As they guided Jarod toward the shadier part of town, Cleo peered over her shoulder at the greasy, spasmodic man behind them. Dancing like that deserved to be punished. Severely.

She only hoped that she would be there when it happened.

 

CHAPTER 4

 

San Andros,
The
Bahamas

March 18, 2049

2213 hours
, EST

The hotel didn’t deserve the name. The establishment’s sign swung, wooden and sun-bleached, from a rusted chain that seemed not long for this world. Under the full moon, rats scampered back and forth across the phone lines sagging between the squat building and the nearest pole. This was the kind of place that the Big Bad Wolf wouldn’t bother blowing down. He’d just wait it out.

And, if anything, the inside was worse.

Jarod paced back and forth in front of the only window in their room that wasn’t taped together. He felt something crunch underfoot and stilled the impulse to check what it was.

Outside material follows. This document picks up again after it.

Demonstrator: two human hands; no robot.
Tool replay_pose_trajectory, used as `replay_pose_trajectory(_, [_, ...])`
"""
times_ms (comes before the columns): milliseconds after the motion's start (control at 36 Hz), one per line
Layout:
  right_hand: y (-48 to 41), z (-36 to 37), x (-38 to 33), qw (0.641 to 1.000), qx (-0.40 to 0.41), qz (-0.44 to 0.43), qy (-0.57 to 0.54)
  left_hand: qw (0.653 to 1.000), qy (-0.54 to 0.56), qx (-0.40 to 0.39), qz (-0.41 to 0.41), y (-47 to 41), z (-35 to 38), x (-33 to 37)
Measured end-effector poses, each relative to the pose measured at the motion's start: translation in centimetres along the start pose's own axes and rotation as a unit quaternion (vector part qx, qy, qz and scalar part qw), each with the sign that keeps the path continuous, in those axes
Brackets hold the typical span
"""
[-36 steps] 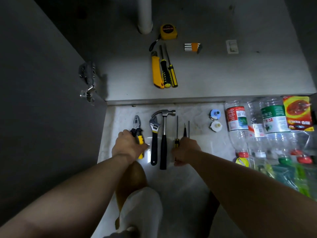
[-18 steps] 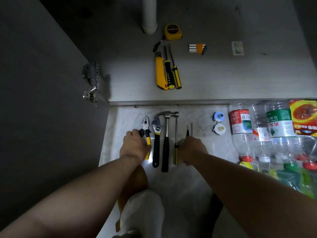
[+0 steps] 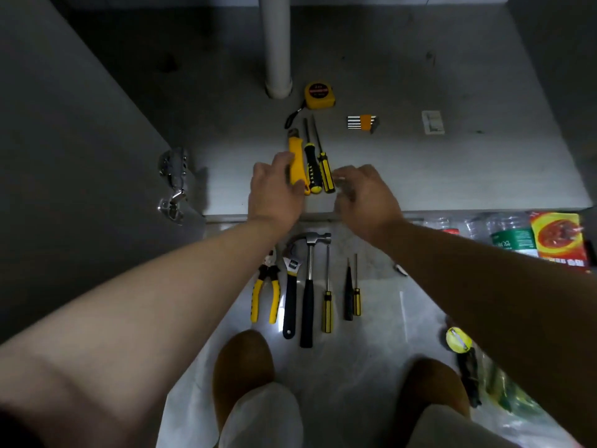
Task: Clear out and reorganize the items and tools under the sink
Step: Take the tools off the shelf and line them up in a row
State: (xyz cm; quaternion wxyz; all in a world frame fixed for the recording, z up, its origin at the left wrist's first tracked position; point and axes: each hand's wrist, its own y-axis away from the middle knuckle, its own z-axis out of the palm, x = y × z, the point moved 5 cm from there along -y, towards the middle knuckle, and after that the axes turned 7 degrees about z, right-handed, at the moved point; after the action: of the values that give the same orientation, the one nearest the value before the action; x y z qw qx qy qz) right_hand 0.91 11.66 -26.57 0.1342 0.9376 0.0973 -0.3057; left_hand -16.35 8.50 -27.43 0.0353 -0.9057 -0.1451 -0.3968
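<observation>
Grey and dim, the cabinet floor (image 3: 420,176) under the sink fills the upper half of the head view, with the drain pipe (image 3: 277,43) rising at top centre. Just above the cabinet's front edge, three tools lie side by side and touching: a utility knife (image 3: 295,150), a black-handled screwdriver (image 3: 311,163) and a yellow-and-black screwdriver (image 3: 325,171). Their long axes run up and down the frame, handles toward the bottom and tips toward the pipe. The left hand (image 3: 274,192) is the nearer one. Its half-curled fingers lie against the knife's left side and its thumb sits by the butt end, though I cannot tell whether a grip has closed. The right hand (image 3: 365,195) hovers just to the right of the yellow-and-black screwdriver, not touching it, with fingers loosely bent, a little spread and pinching nothing. The bundle thus sits between the two hands. Lower in the frame, pliers (image 3: 266,292), a wrench (image 3: 290,292) and a hammer (image 3: 308,286) lie in a row on the pale floor. I would judge the three are to be pulled down-frame along their length to join that row, with both hands closing inward across the handles.
</observation>
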Motion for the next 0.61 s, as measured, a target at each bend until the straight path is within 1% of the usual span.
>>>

He was pretty sure he didn’t want to know.

The crew had been bickering constantly for the last…Jarod glanced over to the table and counted bottles…five beers. Gil was off partying, and they were stuck drinking watered-down beer. Poor Rob had to be content with watered
-
down root beer to comfort him.

Worse, no one could agree on where to go from here. Not surprising, when all of their efforts were currently at the bottom of the deepest trench in the Atlantic.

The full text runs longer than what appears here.